Generative AI and human understanding

Many years ago, BYTE magazine published an algorithm for something they called a “travesty generator” that generated an infinite length text from a fixed corpus. It worked by statistically generating tuples of characters based on the probability of occurrence in the original; for example, if asked for the next letter that should come after the letter pair “th”, it would likely come up with “e” if the word “the” was commonly found in the original.

The length of the tuple used to select the next letter could be altered. Lower numbers tended to match parts of words, so the output was “words” that more or less approximated English-sounding language but were nonsense. Higher numbers resulted in whole actual words, but sentences that didn’t make sense; as the number was increased, sensible phrases would start to appear juxtaposed with each other. I implemented, modified and used this mechanism in a number of pieces. One of these, “21 bits”, continuously increased the length of the comprehensibility parameter over the course of the piece. I had performers reading the resulting text, as well as a computer vocalizing it.

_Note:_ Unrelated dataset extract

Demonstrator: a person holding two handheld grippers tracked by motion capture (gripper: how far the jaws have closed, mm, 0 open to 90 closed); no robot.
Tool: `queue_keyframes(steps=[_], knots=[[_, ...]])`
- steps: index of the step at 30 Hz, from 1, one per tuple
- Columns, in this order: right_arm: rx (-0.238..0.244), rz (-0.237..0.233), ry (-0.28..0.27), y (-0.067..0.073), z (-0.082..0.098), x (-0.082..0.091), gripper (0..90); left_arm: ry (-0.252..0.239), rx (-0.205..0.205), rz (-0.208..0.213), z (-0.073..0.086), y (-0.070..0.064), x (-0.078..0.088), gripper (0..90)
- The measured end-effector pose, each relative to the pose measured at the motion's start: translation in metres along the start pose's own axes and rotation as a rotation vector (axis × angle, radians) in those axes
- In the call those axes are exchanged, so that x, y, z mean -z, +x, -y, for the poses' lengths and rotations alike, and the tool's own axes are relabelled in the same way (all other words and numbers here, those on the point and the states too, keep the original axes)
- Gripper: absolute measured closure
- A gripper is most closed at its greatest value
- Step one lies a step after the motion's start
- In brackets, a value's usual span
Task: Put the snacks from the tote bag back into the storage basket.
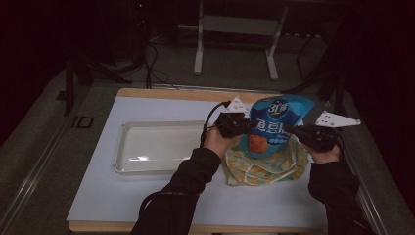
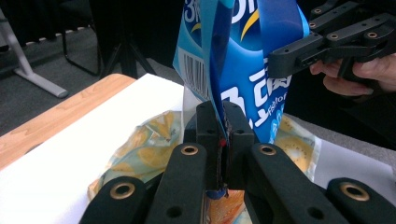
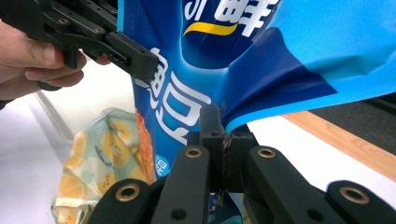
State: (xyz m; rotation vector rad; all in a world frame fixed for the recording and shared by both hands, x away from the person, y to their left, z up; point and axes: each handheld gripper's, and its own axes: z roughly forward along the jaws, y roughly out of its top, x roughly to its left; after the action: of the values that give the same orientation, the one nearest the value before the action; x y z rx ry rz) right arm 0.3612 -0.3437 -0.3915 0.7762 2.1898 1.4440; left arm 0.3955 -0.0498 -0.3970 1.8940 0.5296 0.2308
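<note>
- A blue snack bag (image 1: 275,122) with white lettering is held upright between the two claws, lifted above the table, its lower part hanging just over a cloth.
- The left claw (image 1: 250,124) is clamped shut on the bag's left edge; in the left gripper view the claw (image 2: 219,135) has its two black jaws pressed together with the thin blue film (image 2: 243,70) caught between them.
- The right claw (image 1: 289,129) is clamped shut on the bag's right edge; in the right gripper view the claw (image 3: 223,135) pinches a fold of the bag (image 3: 261,60), which creases out from the jaws.
- Each claw is held by a hand in a dark sleeve: the left hand (image 1: 215,141) sits behind its claw, the right hand (image 1: 325,154) behind the other.
- Below both claws lies a yellow cloth (image 1: 264,166) printed with lemon slices, crumpled in a loose heap on the table.
- Well to the left of the left claw rests a clear rectangular tray (image 1: 127,147), lying flat.
- All of this sits on a white table (image 1: 147,200) with a wooden rim, in a dim room.
</note>
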Motion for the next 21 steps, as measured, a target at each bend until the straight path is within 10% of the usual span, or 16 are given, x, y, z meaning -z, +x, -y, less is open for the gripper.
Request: queue_keyframes(steps=[21], knots=[[0.038,0.003,-0.033,0.014,-0.041,0.007,89.4,-0.014,-0.007,-0.028,-0.032,-0.003,0.034,88.8]])
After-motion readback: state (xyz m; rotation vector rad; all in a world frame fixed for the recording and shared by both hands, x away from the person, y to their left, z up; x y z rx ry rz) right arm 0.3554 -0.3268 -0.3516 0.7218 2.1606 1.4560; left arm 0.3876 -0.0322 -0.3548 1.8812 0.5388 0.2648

The point of the text was to play with the audience’s tendency to anthropomorphize what they were hearing. When listening to the generated nonsense, the human inclination was to read meaning into the result. Many people were surprised and amused at the salience of the vocalized output during a performance.

In general, a lot of my music took advantage of people’s inclination to read into the sound they were hearing, by selecting voice-like or physical-instrument-like sound as material. Hearing something like a voice, people tend to want to try to understand what it’s saying, for example. Hearing a piano sound, they tend to visualize the instrument, so there is a dissonance created when the piano sound has vibrato. I used things like this to create a rich context for simple cheap audio.

This effect reminds me of the buzz about generative AI and “understanding”. If I comprehend how things work, it’s a bigger more sophisticated statistical approach to the generation of the “next” set of words from a fixed corpus (or, more accurately, from a neural network trained on a fixed corpus, so somewhat more indirect).

We humans have a tendency to attribute intention to animals, babies, computers. When a puppy does something smart, the puppy must be smart. When a baby smiles at me, it must be happy to see me. When a computer responds to a question with a well-formed answer, it must be intelligent. In my case, I leveraged that mechanism for artistic purposes. I’m sure others will find less benign reasons for doing it.